Sikorsky Aircraft developed the Sikorsky S-55 with its own funds. The Air Force put in an order for five prototypes, designated the YH-19. Igor Sikorsky nephew and Sikorsky Aircraft’s chief test pilot, Dimitry D. Viner piloted the first YH-19 on its maiden flight on November 10, 1949.[i] The U.S. Air Force (USAF) received its first YH-19, on April 16, 1950. A total of 1,728 S-55s were built by Sikorsky and three foreign companies.[ii] This total far exceeded any previous helicopter type. It served in all branches of the U.S. military, the U.S. Coast Guard, and 26 foreign countries.[iii]


[i] This Day in Aviation, Sikorsky S-55 Archives - This Day in Aviation, last accessed 9/5/22.

[ii] “S-55/H-19/HO4S/HRS Helicopter”, Sikorsky Product History, Igor Sikorsky Historical Archives by Vinny Devine, November 2012.

[iii] Arsenal of Democracy by Tom Gervasi © 1977 by Tom Gervasi and Bob Adelman.
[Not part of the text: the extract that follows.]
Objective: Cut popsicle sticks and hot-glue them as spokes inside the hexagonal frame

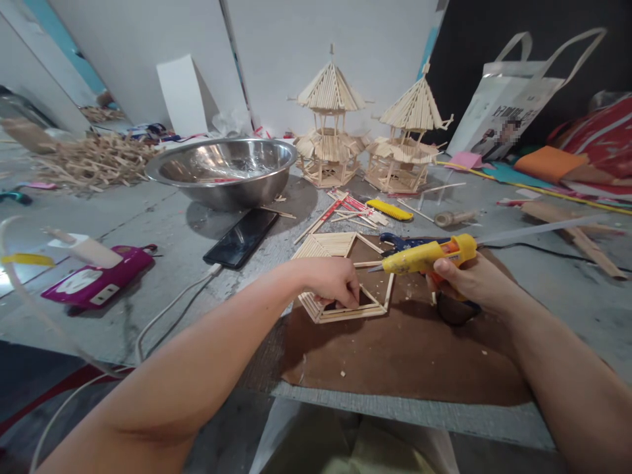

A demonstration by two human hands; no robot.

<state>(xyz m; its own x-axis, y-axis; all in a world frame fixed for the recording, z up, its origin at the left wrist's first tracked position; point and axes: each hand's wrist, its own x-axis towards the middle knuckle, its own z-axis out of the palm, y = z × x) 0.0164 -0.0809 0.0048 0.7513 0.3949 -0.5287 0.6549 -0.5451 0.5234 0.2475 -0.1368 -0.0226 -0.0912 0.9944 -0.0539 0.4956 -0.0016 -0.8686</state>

The U.S. Space Force didn’t exist when the Department of Defense retired the S-55.

The Korean War

The U.S. Navy received its first S-55, designated the HO4S-1 on August 31, 1950. In March 1951 the USAF sent a lone YH-19 to Korea for service trials. It went through a five-week trial period. It carried out rescues of downed aircrew, medical evacuation, and front-line cargo support for the army troops. It also carried out clandestine missions. It participated in a mission behind enemy lines to recover components from a crashed MiG-15.[i]
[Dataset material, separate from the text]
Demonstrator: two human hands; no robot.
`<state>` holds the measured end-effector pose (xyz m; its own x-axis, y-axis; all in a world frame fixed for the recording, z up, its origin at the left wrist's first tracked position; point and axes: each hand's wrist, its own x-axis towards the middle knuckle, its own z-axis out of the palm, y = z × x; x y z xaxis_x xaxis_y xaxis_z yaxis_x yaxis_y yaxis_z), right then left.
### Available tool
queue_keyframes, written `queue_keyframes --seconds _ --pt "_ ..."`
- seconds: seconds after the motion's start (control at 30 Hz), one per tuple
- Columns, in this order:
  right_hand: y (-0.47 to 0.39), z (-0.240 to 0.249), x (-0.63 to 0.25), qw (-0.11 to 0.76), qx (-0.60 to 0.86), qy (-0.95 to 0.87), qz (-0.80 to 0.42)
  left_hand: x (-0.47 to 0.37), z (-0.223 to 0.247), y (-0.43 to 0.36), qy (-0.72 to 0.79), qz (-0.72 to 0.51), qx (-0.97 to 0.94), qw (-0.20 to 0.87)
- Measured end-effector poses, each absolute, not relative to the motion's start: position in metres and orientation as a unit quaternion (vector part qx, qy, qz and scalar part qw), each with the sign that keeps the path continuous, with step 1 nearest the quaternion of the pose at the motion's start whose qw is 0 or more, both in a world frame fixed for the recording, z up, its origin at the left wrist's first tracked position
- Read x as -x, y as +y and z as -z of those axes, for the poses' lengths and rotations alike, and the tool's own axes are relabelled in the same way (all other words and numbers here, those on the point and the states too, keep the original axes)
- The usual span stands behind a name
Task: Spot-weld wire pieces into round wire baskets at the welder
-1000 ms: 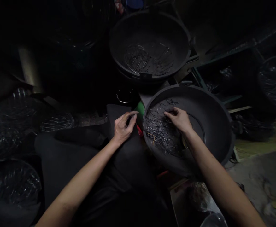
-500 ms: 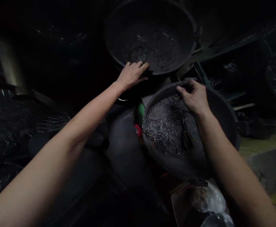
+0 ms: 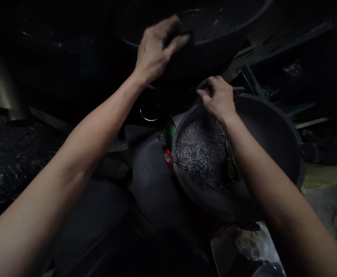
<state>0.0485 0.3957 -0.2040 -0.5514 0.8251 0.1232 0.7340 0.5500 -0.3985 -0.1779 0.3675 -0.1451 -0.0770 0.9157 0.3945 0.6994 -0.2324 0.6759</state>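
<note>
My left hand (image 3: 159, 48) is raised at the near rim of the upper dark basin (image 3: 214, 40). Its fingers are curled toward the thumb, slightly blurred, and whatever they hold is too dark to make out. Over the far left rim of the lower grey basin (image 3: 284, 127), my right hand (image 3: 218, 98) pinches thumb and fingers together. A faint thin line shows by its fingertips, too dim to name. Many short bits of wire (image 3: 197, 154) lie in the lower basin. Beside them rests a pair of pliers (image 3: 231, 167) with dark and yellow handles, partly behind my right forearm.
A small red packet (image 3: 168, 157) and a green object (image 3: 170, 132) sit left of the lower basin. Clear plastic bags (image 3: 253, 244) are below it. Shiny wire bundles (image 3: 0, 169) fill the left side. A metal frame (image 3: 252, 80) stands at the right.
My left hand has risen from the upper basin's near edge, and its fingers are more curled. My right hand has shifted left and up. The view has tilted down, so the upper basin sits higher.
</note>
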Motion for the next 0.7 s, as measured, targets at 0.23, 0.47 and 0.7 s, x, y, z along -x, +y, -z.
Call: queue_keyframes --seconds 0.23,0.47,0.7 --pt "0.438 0.239 -0.018 0.141 0.504 -0.837 -0.158 0.191 0.116 0.383 0.612 -0.371 -0.688 0.119" --pt "0.413 0.21 -0.036 0.181 0.444 -0.863 -0.158 0.201 0.123 0.386 0.586 -0.389 -0.698 0.132" --pt "0.347 0.188 -0.127 0.086 0.535 -0.805 -0.243 0.194 0.118 0.383 0.632 -0.369 -0.668 0.133"
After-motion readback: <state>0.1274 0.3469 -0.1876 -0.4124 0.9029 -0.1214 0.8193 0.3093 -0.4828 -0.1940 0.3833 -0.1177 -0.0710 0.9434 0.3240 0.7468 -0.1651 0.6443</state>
The U.S. Marine Corps (USMC) received its first S-55, designated HRS-1, on April 27. HRS-1 equipped Marine Helicopter Transport Squadron 161 (HMR-161) deployed to Korea in August 1951. On September 21 HMR-161 flew history’s first tactical helicopter troop lift. HMR-161 flew the first night troop lift on the 28th.[ii] Marine HMR-161 duties included airlifting USMC patrols behind enemy lines and bringing them back.
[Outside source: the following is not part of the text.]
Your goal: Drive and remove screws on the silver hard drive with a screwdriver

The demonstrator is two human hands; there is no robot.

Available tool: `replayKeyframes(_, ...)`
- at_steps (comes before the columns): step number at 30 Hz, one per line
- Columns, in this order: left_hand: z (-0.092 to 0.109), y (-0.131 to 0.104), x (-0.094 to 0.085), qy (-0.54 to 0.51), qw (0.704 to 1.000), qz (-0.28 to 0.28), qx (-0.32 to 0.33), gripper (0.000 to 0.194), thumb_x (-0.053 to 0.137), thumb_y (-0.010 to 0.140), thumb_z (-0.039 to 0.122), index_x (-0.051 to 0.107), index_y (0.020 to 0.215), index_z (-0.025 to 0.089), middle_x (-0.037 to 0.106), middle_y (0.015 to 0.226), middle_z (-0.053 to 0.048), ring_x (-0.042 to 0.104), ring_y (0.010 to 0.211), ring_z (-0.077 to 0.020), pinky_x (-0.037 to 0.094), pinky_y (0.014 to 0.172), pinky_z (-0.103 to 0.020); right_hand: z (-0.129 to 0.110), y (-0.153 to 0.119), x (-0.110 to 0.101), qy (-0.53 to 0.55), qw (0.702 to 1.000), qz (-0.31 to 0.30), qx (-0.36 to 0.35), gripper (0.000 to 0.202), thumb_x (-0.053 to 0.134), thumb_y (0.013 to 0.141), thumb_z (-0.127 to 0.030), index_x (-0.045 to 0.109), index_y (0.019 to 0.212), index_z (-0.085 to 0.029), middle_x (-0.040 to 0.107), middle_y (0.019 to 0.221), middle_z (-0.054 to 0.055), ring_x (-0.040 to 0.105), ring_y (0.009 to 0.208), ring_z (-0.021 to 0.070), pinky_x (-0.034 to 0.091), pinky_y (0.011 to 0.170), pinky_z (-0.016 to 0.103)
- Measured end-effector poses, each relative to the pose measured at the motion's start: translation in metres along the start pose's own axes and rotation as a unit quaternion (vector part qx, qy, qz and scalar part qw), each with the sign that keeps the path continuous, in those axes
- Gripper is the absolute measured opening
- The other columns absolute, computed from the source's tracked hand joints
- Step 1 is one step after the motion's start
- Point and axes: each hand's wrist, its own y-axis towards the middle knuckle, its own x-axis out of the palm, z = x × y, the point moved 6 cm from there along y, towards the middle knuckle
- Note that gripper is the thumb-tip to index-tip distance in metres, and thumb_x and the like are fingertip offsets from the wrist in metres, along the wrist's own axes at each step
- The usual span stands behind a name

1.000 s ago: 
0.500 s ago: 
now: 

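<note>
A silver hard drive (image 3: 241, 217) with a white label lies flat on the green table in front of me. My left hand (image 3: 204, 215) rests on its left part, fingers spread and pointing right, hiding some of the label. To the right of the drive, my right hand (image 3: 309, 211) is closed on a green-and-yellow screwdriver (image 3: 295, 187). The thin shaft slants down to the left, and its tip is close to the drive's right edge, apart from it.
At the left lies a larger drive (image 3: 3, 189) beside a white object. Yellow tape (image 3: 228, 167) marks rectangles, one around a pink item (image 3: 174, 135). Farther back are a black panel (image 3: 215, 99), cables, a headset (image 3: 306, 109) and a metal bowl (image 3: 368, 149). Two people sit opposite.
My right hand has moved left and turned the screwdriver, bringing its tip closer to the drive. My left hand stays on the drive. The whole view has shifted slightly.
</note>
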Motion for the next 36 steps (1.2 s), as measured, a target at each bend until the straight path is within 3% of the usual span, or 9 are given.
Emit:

A second (USAF) YH-19 arrived in Korea in September.[iii] The USAF ordered 50 H-19As. The H-19 was the primary rescue and medical evacuation helicopter during the Korean War.[iv] The USAF resistance to the Army getting heavy helicopters delayed U.S. Army H-19 helicopters getting deployed to Korea until March 1953. On March 20 floods cut off elements of the 3rd Infantry Division. Army H-19s flew 30 missions to resupply these troops. H-19s delivered 33,925 pounds (15,390 kilos) of supplies and ammunition, including coal, to a landing zone within 300 yards (100 meters) behind the main line of resistance.[v] In June a joint Army-Marine helicopter mission used 45 H-19/S-55 helicopters to transport 300 Republic of Korea troops.[vi]

In April 1953 a USAF 3rd Air Rescue Squadron H-19 rescued Captain Joseph McConnel from the Yellow Sea. He was an ace with six air victories.[vii] He finished the war as the top American jet ace with 16 air victories.

H-19s of the 3rd Rescue Squadron transported CIA agents in and out of places behind enemy lines. The squadron also transported United Nations officers to and from the peace talks at Kaesong with H-19s. H-19s also participated the prisoner exchanges.[viii]


[i] Global Security.org, H-19 Chickasaw / HO4S / HRS, H-19 Chickasaw / HO4S / HRS (globalsecurity.org), last accessed 8/17/22.

[ii] Marines.mil, VMM-161 History, VMM-161 History (marines.mil), last accessed 8/15/22.

[iii] NHA Historical Society, HO4S/H-19 (Sikorsky S-55) Helicopter, HO4S/H-19 (Sikorsky S-55) Helicopter | Naval Helicopter Association Historical Society (nhahistoricalsociety.org), last accessed 9/5/22.

[iv] National Museum of the Air Force, Sikrsky UH-19B Chickasaw, Sikorsky UH-19B Chickasaw > National Museum of the United States Air Force™ > Display (af.mil), last accessed 8/17/22.

[v] Sikorsky Archives, Sikorsky Product History, Sikorsky Archives | S-55, last accessed 9/5/22.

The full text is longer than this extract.